Como nos indican las neurociencias, todo el sistema nervioso puede estar implicado en la formación y el almacenamiento de los distintos tipos de memoria, y por tanto de nuestros recuerdos, ya sean tan personales como los propios, o los que tengan que ver con nuestras habilidades diarias.
El sabor de nuestros recuerdos

Para ir cerrando la idea sobre nuestros recuerdos más profundos, y la manera en que se fijan en nuestra memoria, y su relación directa con elementos del entorno que ayudan a que estos se anclen, cabe añadir que, junto con los estímulos sensoriales provenientes de nuestros sentidos, es importante que el hecho que recordamos y atesoramos en nuestra memoria haya sido significativo para nuestra historia personal, es decir, emocionalmente nos haya movido y conmovido.
Por eso no es extraño que los enamorados se regalen flores, chocolates, postres o dulces; como señala una encuesta realizada por la compañía Jenny Craig, mientras se está enamorado, se incrementa el consumo de alimentos en sus diferentes formas; comer en compañía de la persona en quien depositamos nuestros afectos, se vuelve una actividad que refuerza los mecanismos de neurotransmisores en nuestro cerebro, asociados con la felicidad y el amor.
Como les he compartido, comer helado me trae recuerdos sobre mi abuela. Esa imagen está fijada en mi memoria, y difícilmente se desvanecerá.

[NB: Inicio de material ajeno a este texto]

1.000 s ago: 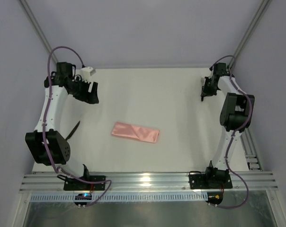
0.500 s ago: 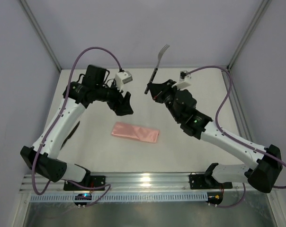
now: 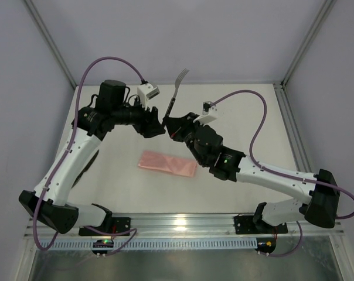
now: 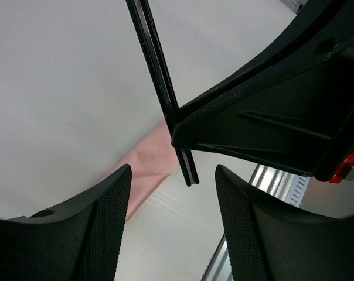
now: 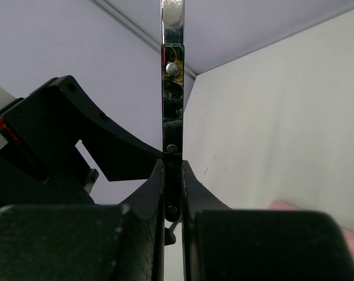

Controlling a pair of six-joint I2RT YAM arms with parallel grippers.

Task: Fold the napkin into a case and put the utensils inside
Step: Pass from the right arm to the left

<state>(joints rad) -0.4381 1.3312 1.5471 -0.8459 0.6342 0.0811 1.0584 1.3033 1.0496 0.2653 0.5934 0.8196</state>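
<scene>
White table (image 3: 235,111), whole case (image 3: 167,164) overhead only, right fingers (image 5: 149,202) pinching fork (image 5: 172,88)

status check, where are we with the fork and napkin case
Right end effector shut on fork handle, prongs up. Left end effector open at handle's lower end, not gripping. Case flat on table below, nothing in the way.

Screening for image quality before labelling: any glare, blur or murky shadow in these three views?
Top external: even, soft light, one glare patch on the front rail; fork and pink case crisp. Left wrist: left gripper near-black, little surface detail. Right wrist: right gripper blurred up close; fork handle carries bright reflections.
</scene>
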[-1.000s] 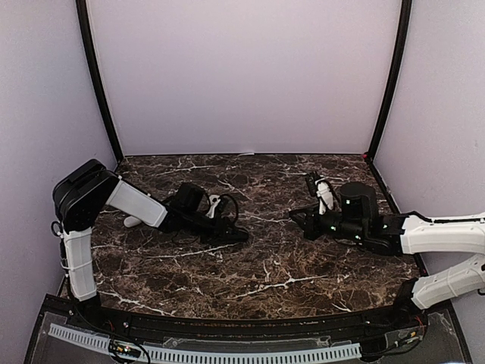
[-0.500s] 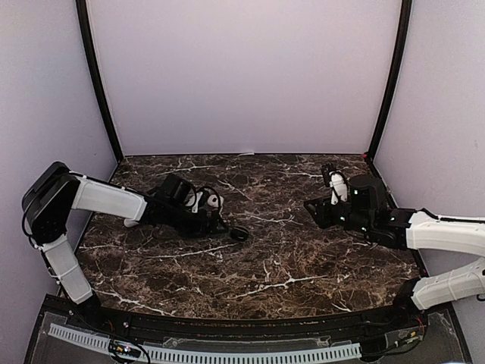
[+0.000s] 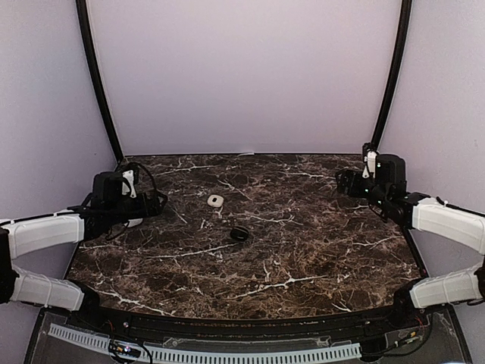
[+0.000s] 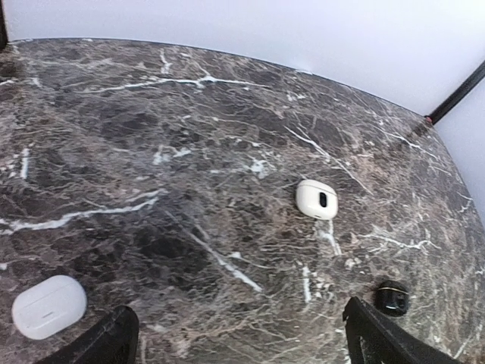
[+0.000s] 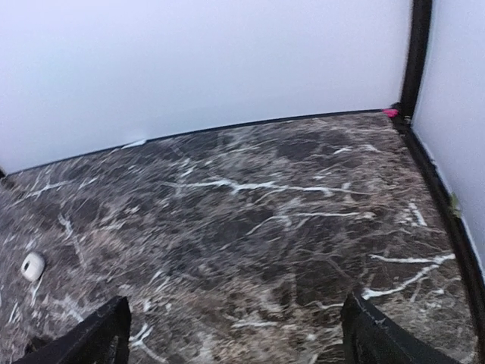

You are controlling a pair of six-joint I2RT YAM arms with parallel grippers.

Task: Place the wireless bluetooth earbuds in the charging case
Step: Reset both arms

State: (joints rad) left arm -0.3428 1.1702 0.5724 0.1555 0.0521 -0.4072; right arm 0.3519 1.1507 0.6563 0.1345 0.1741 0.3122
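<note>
No earbuds show in any view. A white charging case [image 4: 47,305] with its lid shut lies at the left, just ahead of my left gripper [image 4: 239,343]; it appears as a white charging case [image 3: 135,222] in the top view. A smaller white rounded case with a dark oval mark [image 4: 316,199] sits mid-table, also seen as a small white case [image 3: 215,201] from above. A small black round piece [image 3: 239,233] lies near it. My left gripper [image 3: 151,203] is open and empty. My right gripper [image 3: 342,182], by the right wall, is open and empty above bare marble.
The dark marble table [image 3: 303,250] is ringed by pale walls with black corner posts [image 3: 95,76]. The right wrist view shows the right wall post [image 5: 417,53] and the small white case [image 5: 32,265] far to the left.
Both arms have drawn back from the table's middle to their own sides. Both grippers have opened. The black piece and the small white case now lie uncovered mid-table.
</note>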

No es decisivo lo que comemos para fijar un recuerdo en nuestros circuitos de la memoria, sino la experiencia; pasa por sumar el ambiente, las personas con las que las vivimos, y las emociones (sean positivas o negativas) que vivimos juntos.
Para mí, comer helado y recordar a mi abuela es parte de saborear de vez en vez un rico helado napolitano, pero lo verdaderamente esencial es la imagen de mi abuela a través de los años. Justo en estos días, días de abril.